Low Level Design: CPU Cache Optimization

Why CPU Cache Optimization Matters

Modern CPUs execute instructions in nanoseconds, but DRAM access takes ~80ns — roughly 200 CPU cycles of stall on every cache miss. The gap between CPU speed and memory speed (the "memory wall") makes cache behavior the single most important factor in real-world performance of compute-intensive code. Understanding the cache hierarchy and writing cache-friendly code is the difference between 10ns and 800ns per operation at the tight inner loop level.

Cache Hierarchy and Access Latencies

Modern x86 processors have three levels of cache between the CPU registers and DRAM:

L1 cache: 32–64 KB per core, split into instruction (L1i) and data (L1d), ~1–4 ns latency (4–12 cycles).
L2 cache: 256 KB–1 MB per core, unified, ~5–12 ns latency (12–40 cycles).
L3 cache (LLC): 4–64 MB shared across cores, ~20–40 ns latency (40–80 cycles).
DRAM: gigabytes, ~60–100 ns latency (~200 cycles).
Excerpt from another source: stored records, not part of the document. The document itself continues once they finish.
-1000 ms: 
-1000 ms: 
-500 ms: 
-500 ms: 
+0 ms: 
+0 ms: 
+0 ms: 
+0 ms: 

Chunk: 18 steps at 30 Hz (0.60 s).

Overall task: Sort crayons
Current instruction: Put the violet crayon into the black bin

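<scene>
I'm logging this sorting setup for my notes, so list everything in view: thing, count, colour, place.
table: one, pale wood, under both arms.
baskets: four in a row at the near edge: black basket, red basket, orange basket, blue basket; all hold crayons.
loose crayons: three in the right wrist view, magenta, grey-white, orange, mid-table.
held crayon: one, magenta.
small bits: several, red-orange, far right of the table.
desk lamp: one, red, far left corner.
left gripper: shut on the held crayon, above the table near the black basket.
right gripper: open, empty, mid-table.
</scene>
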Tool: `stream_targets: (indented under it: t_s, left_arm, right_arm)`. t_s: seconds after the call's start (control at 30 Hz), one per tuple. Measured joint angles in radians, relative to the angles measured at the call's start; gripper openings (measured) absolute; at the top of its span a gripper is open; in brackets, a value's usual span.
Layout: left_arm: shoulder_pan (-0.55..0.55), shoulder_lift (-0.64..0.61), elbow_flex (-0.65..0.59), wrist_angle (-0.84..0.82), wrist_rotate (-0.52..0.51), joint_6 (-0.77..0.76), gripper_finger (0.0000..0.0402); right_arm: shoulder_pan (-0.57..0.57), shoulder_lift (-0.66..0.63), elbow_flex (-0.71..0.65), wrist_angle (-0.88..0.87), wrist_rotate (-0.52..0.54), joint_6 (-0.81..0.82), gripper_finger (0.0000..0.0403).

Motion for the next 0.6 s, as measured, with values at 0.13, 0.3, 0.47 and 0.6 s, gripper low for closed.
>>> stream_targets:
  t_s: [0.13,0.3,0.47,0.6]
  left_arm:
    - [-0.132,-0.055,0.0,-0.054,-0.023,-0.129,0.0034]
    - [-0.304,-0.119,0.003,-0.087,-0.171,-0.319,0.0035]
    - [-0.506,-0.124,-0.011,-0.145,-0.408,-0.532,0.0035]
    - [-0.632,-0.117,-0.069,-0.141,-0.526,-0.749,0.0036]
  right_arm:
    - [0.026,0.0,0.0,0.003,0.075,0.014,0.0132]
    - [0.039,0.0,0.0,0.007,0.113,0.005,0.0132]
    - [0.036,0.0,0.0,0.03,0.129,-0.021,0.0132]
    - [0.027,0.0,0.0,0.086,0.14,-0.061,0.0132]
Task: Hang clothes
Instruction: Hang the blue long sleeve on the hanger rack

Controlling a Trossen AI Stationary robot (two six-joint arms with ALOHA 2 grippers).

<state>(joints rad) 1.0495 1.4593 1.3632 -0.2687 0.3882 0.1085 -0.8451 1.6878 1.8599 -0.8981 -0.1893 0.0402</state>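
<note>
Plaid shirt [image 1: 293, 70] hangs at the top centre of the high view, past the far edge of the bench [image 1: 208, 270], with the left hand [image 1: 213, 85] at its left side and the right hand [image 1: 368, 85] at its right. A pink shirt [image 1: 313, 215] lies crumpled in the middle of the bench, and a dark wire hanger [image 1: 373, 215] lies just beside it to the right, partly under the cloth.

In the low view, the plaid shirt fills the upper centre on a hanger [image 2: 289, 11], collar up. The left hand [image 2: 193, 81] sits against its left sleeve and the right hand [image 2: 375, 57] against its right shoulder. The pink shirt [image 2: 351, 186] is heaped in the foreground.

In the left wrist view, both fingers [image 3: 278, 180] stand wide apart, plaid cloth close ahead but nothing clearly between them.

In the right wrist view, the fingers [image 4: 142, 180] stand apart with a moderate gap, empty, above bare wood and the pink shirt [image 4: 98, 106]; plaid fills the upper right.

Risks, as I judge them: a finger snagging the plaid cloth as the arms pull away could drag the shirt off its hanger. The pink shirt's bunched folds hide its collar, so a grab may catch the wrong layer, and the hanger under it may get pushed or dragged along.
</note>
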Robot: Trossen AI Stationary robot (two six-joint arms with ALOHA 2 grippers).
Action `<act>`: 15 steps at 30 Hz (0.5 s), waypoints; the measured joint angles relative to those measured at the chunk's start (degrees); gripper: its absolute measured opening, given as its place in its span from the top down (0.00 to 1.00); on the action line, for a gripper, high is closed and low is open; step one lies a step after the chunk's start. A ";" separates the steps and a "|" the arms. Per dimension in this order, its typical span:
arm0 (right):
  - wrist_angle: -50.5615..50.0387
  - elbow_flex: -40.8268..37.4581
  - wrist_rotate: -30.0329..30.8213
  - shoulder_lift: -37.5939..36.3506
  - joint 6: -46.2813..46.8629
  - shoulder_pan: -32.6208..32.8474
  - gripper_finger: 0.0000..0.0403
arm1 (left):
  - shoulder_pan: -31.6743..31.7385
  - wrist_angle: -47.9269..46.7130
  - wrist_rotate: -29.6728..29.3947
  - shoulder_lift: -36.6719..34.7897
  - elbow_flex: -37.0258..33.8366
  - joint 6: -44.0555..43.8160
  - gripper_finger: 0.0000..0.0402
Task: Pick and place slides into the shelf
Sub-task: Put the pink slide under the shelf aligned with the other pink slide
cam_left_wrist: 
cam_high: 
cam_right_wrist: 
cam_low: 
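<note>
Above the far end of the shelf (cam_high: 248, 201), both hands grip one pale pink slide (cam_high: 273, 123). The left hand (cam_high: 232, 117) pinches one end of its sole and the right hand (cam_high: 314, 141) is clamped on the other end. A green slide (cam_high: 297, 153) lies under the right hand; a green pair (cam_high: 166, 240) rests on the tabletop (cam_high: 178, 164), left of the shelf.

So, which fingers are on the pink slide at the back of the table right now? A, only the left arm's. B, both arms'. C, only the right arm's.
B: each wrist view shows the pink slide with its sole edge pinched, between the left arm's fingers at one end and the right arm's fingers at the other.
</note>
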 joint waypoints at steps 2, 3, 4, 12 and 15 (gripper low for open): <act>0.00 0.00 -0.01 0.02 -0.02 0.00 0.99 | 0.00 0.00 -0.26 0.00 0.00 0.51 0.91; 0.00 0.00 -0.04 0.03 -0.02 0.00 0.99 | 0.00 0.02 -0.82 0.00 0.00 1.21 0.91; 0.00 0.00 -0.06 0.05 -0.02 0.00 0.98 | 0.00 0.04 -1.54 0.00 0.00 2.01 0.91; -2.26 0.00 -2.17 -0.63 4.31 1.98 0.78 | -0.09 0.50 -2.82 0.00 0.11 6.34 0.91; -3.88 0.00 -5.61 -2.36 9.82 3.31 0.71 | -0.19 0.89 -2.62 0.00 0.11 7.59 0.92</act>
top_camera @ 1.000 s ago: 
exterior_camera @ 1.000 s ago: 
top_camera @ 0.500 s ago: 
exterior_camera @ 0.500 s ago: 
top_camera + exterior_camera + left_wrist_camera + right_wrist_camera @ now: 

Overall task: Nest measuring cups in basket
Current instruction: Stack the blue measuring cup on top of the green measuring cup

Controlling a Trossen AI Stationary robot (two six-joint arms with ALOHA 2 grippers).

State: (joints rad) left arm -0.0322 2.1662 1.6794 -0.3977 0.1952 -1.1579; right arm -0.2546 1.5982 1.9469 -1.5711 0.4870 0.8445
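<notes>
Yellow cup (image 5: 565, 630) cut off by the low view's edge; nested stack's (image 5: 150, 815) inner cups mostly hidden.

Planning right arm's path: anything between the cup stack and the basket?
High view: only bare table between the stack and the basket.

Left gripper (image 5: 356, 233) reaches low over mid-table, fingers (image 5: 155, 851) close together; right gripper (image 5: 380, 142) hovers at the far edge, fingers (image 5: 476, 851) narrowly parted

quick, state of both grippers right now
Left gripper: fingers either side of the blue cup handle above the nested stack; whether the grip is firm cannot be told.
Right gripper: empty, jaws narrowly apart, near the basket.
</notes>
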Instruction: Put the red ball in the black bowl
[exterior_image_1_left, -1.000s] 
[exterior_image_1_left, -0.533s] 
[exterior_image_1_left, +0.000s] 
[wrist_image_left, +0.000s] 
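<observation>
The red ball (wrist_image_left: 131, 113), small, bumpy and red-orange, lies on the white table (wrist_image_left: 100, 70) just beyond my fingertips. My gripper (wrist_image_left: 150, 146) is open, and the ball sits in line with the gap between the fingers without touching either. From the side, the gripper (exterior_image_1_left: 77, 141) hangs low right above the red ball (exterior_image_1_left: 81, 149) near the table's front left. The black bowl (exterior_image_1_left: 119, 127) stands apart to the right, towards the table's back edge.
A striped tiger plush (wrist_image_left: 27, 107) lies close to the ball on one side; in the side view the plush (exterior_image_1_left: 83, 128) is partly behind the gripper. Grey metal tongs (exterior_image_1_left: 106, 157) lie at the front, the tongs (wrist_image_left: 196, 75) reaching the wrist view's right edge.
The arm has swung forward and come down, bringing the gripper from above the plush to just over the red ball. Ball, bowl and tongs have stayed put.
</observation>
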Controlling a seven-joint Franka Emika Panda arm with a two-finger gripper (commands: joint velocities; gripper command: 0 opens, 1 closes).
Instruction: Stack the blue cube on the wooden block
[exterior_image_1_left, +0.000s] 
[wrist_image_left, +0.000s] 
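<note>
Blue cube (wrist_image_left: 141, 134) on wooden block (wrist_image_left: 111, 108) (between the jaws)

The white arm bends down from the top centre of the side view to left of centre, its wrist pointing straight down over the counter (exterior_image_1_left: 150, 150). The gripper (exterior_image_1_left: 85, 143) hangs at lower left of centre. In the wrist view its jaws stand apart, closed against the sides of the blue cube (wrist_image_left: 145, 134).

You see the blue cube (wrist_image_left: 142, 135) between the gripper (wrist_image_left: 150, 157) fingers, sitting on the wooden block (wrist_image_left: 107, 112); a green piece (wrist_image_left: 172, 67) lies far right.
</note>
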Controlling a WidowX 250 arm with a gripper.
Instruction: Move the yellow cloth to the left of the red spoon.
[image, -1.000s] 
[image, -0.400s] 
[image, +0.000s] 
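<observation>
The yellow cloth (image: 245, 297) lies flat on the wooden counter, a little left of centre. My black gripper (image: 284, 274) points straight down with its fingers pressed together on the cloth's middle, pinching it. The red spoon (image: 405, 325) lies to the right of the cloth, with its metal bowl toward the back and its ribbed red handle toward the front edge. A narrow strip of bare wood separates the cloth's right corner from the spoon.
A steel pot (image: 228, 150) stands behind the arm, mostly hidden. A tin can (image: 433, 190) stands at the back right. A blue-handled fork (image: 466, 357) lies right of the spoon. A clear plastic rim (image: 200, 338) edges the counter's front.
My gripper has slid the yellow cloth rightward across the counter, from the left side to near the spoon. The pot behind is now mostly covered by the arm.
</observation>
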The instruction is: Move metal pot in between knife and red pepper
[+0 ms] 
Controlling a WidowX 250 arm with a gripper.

A cache miss that falls all the way to DRAM costs 50–100× more than an L1 hit. Optimizing for cache is fundamentally about keeping working sets small and access patterns predictable.

Cache Lines: The Unit of Transfer

Caches operate in units of cache lines, which are 64 bytes on all modern x86/ARM processors. When you read a single byte, the CPU fetches the entire 64-byte cache line containing it. This has a critical implication: spatial locality is free — if you read element 0 of an array, elements 1–15 (assuming 4-byte ints) are already in the cache line. Sequential array traversal is extremely cache-friendly; pointer-chasing through a linked list is not, because each node can be anywhere in memory.

Practically: pack fields that are accessed together into the same struct. Avoid padding that spreads hot data across multiple cache lines. Use sizeof to verify struct sizes and __attribute__((packed)) judiciously when layout matters.

False Sharing

False sharing occurs when two threads on different CPU cores write to different variables that reside in the same 64-byte cache line. Even though there is no logical data sharing, the cache coherence protocol (MESI) forces the cache line to bounce between cores’ L1 caches — effectively serializing what should be fully parallel writes.

Classic example: a global array of counters, one per thread, laid out as int counters[NUM_THREADS]. If NUM_THREADS is 16 and each int is 4 bytes, all 16 counters fit in a single cache line, causing massive false sharing. Fix: pad each counter to 64 bytes with alignas(64) or use a struct with padding. Java’s @Contended annotation does this automatically. Linux kernel uses ____cacheline_aligned_in_smp for per-CPU variables.

Data Locality: AoS vs SoA

The layout of data structures profoundly affects cache efficiency. Two canonical patterns:

Array of Structs (AoS): struct Particle { float x, y, z, mass; } particles[N]. All fields of one particle are adjacent. Good when you frequently access all fields of a single particle together (e.g., physics simulation updating position from velocity).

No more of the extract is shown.